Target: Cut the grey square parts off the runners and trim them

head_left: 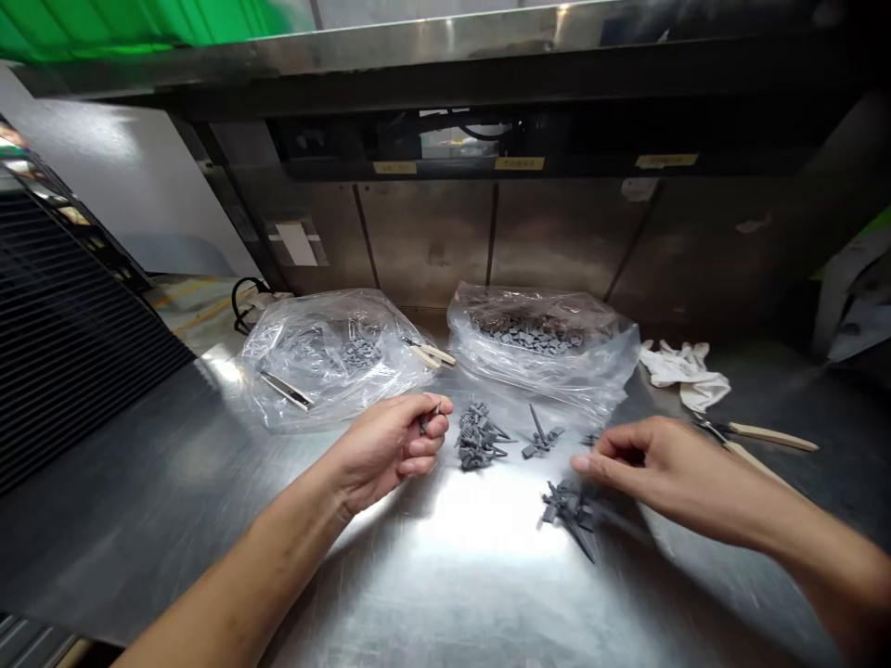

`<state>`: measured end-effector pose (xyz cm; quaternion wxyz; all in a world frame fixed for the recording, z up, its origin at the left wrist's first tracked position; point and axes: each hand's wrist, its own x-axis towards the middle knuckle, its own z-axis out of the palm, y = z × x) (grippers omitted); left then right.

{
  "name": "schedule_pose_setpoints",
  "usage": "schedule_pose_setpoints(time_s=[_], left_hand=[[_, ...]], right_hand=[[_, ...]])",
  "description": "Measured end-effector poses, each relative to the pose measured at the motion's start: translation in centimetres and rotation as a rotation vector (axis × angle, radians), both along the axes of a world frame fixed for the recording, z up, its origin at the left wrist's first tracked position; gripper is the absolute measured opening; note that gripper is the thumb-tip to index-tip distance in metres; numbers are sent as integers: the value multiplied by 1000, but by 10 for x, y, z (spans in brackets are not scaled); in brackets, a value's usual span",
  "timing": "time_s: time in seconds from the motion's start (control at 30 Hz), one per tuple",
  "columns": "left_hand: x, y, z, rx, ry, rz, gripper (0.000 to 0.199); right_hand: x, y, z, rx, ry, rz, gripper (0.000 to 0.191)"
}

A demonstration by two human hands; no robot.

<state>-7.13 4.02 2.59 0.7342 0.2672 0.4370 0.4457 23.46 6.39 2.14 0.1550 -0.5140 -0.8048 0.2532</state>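
Observation:
My left hand (pixel 386 445) is raised above the steel table, with its fingertips pinching a small grey moulded plastic part (pixel 432 418). Between my hands lie small heaps of similar grey spiked parts (pixel 477 436), with a smaller group (pixel 540 436) beside them. My right hand (pixel 658 468) hangs just above and to the right of another grey heap (pixel 567 513), thumb and forefinger apart, holding nothing I can see. Behind the heaps, two clear plastic bags (pixel 334 357) (pixel 543 339) hold more grey parts.
Wood-handled pliers (pixel 755 438) lie at the right, near white cloth gloves (pixel 682 373). A second wood-handled tool (pixel 428 352) rests against the left bag. The stainless table (pixel 418 575) meets a metal back panel (pixel 424 241). A black grille (pixel 62 334) stands at the left.

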Motion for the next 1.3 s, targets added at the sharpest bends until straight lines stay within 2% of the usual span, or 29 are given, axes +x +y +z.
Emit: schedule_pose_setpoints(time_s=[0.07,0.1,0.17,0.27,0.37,0.47,0.57,0.63,0.8,0.97,1.1,1.3], left_hand=[[5,1,-5,-6,-17,7,9],[7,1,-7,-11,-27,7,10],[11,0,-9,-22,-45,-5,15],[14,-1,-9,-43,-68,-31,19],[14,-1,-9,-53,-77,-49,19],[14,-1,-12,-30,-52,-34,19],[13,-1,-15,12,5,11,19],[13,-1,-17,32,55,22,19],[14,-2,-19,78,225,-21,17],[16,-4,-21,148,392,-65,24],[19,-5,-22,177,439,-125,40],[18,-5,-21,213,433,-154,38]], right_hand=[[-20,-8,-4,290,-56,-63,37],[-31,-10,-6,414,-44,-53,33],[-52,-13,-12,504,-60,80,31],[-72,-9,-21,496,-127,210,20],[-76,-5,-27,489,-96,217,25],[-69,-5,-26,527,29,205,21],[-64,-9,-23,561,244,219,14],[-63,-11,-22,538,337,204,11],[-65,-11,-24,409,417,107,13],[-67,-9,-32,397,494,69,14],[-70,-11,-38,343,525,34,15],[-73,-11,-38,206,550,-45,18]])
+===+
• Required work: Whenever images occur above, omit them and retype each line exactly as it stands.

• Answer for the task:
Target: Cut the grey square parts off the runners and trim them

head_left: 

`<state>`: measured end-effector pose (xyz cm; quaternion wxyz; all in a world frame fixed for the recording, z up, its origin at the left wrist's first tracked position; point and axes: each hand's wrist, its own x-axis towards the middle knuckle, its own z-axis out of the palm, y = z × x) (grippers omitted); left then right.

{
  "name": "schedule_pose_setpoints",
  "usage": "schedule_pose_setpoints(time_s=[_], left_hand=[[_, ...]], right_hand=[[_, ...]])",
  "description": "Measured end-effector poses, each relative to the pose measured at the motion's start: translation in centimetres and rotation as a rotation vector (axis × angle, radians), both along the axes of a world frame fixed for the recording, z up, its origin at the left wrist's first tracked position; gripper is the absolute measured opening; note that gripper is the thumb-tip to index-tip distance in metres; numbers are sent as integers: the value multiplied by 1000, but by 10 for x, y, z (spans in brackets are not scaled); in brackets, a value's usual span",
  "timing": "time_s: time in seconds from the motion's start (control at 30 Hz), one per tuple",
  "columns": "left_hand: x, y, z, rx, ry, rz, gripper (0.000 to 0.199); right_hand: x, y, z, rx, ry, rz, gripper (0.000 to 0.191)"
}

A demonstration by two human hands; no robot.

<state>-7.13 4.02 2.59 0.7342 0.2672 0.4370 0.4457 23.46 6.39 2.14 0.1550 -0.5140 -0.8048 0.2532</state>
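Observation:
My left hand (pixel 386 445) is raised above the steel table, with its fingertips pinching a small grey moulded plastic part (pixel 432 418). Between my hands lie small heaps of similar grey spiked parts (pixel 477 436), with a smaller group (pixel 540 436) beside them. My right hand (pixel 658 468) hangs just above and to the right of another grey heap (pixel 567 513), thumb and forefinger apart, holding nothing I can see. Behind the heaps, two clear plastic bags (pixel 334 357) (pixel 543 339) hold more grey parts.
Wood-handled pliers (pixel 755 438) lie at the right, near white cloth gloves (pixel 682 373). A second wood-handled tool (pixel 428 352) rests against the left bag. The stainless table (pixel 418 575) meets a metal back panel (pixel 424 241). A black grille (pixel 62 334) stands at the left.
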
Motion for the next 1.3 s, targets added at the sharpest bends until straight lines stay within 2% of the usual span, or 29 are given, axes +x +y +z.
Emit: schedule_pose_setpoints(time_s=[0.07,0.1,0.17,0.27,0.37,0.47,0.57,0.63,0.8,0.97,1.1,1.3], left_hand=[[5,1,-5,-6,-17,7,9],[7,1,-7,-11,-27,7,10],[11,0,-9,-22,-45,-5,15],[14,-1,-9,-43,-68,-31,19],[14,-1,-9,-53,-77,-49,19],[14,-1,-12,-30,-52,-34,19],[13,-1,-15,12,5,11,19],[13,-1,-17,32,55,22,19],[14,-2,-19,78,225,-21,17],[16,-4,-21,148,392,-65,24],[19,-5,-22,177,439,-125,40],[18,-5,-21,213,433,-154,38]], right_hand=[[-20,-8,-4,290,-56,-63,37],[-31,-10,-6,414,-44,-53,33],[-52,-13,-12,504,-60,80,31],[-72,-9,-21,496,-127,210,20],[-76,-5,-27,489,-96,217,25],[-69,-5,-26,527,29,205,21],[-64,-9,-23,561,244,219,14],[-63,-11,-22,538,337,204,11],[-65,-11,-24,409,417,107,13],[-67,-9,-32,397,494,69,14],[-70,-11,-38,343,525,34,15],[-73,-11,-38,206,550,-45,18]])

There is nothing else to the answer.